The quality of the frozen tissues used in GLP TCR studies is of the utmost importance. Whether from postmortem or surgical origin, human tissues must have good morphological preservation to allow adequate interpretation of staining patterns and crucially must retain antigenicity. Confirmation of tissue antigenicity as part of the GLP study is strongly recommended, as testing prior to the GLP study does not guarantee antigenicity as a sample is sectioned through (Figures 1A–1C).
Interpretation of Results
A qualified pathologist should interpret the results. Staining observed with the Test Item should be compared to that seen in adjacent sections incubated with the Control Item, and specific staining should be considered only where Control Item staining is not present. The pathologist may, in addition, make a judgment as to whether smeared or very diffuse staining is specific in nature.
The cellular location of specific staining is also important to consider, since staining of cytoplasm, which is unlikely to be accessible to a biotherapeutic in vivo, is less likely to translate into a biological effect than membrane staining, so may be less of a concern from a safety perspective.

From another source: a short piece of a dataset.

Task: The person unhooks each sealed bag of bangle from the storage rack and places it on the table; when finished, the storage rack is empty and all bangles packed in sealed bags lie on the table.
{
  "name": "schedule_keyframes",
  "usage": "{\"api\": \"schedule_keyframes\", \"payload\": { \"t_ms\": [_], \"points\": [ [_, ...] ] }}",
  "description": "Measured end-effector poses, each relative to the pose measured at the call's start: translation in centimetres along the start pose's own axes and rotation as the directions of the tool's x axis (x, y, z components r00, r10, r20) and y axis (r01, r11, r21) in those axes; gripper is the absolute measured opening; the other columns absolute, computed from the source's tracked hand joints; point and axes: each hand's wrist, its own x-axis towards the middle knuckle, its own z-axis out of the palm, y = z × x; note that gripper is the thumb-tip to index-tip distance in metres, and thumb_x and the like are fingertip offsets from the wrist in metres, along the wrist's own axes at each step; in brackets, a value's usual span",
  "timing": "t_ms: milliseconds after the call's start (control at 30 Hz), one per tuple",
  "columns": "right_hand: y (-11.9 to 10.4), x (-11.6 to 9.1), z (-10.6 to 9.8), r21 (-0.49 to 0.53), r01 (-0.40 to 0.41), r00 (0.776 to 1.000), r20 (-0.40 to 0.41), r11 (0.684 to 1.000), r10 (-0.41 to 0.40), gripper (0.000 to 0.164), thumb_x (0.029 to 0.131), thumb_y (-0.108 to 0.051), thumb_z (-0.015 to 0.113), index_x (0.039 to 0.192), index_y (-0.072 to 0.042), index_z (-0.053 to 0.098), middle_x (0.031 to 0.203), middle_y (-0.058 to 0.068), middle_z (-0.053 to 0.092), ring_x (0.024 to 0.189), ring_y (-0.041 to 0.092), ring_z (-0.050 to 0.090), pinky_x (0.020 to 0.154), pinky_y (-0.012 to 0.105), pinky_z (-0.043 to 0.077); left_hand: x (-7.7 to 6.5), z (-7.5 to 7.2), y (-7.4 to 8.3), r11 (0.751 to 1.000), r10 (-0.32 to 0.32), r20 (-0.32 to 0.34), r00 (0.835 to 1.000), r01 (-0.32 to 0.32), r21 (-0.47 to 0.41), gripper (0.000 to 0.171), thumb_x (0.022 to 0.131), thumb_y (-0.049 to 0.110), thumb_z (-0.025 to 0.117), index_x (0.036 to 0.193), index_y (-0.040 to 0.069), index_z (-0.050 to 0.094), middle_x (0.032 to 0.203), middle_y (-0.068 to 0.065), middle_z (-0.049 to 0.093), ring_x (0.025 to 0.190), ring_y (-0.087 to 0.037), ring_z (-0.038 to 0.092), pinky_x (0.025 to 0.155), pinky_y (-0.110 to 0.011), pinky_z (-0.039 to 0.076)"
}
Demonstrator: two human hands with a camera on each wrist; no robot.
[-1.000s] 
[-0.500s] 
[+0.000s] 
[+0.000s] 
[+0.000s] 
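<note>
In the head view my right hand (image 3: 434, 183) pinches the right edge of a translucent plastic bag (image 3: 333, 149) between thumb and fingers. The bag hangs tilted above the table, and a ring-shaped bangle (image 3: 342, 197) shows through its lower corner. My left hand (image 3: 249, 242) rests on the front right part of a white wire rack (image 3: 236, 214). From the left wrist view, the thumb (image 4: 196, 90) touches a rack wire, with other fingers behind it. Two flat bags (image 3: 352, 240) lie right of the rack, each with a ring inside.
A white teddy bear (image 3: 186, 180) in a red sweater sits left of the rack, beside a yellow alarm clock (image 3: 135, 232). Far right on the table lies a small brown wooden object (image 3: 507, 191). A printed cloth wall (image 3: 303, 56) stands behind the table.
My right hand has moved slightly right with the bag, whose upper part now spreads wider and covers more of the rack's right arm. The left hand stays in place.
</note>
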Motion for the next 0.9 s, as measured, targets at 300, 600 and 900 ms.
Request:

The biological relevance of any TCR staining can never be fully determined until other human safety/toxicity data (for example, from clinical trials or post-marketing surveillance) become available, so it is important to interpret data with caution. TCR studies are here to stay, at least for now. It will be interesting to see what regulatory bodies, such as the FDA and EMA, will require for tissue cross-reactivity assessment as newer technologies become available.
1. Leach MW, Halpern WG, Johnson CW, Rojko JL, MacLachlan, TK, Chan CM, Galbreath EJ, Ndifor AM, Blanset DL, Polack E, Cavagnaro JA. Use of tissue cross-reactivity studies in the development of antibody-based biopharmaceuticals: History, experience, methodology, and future directions. Toxicol. Pathol. 2010; 38: 1138–66.
2. Geoly FJ. Tissue Cross-Reactivity Studies: What Constitutes an Adequate Positive Control and How Do We Report Positive Staining? [Regulatory Forum Opinion Piece.] Toxicol. Pathol. 2014; 42: 954–956.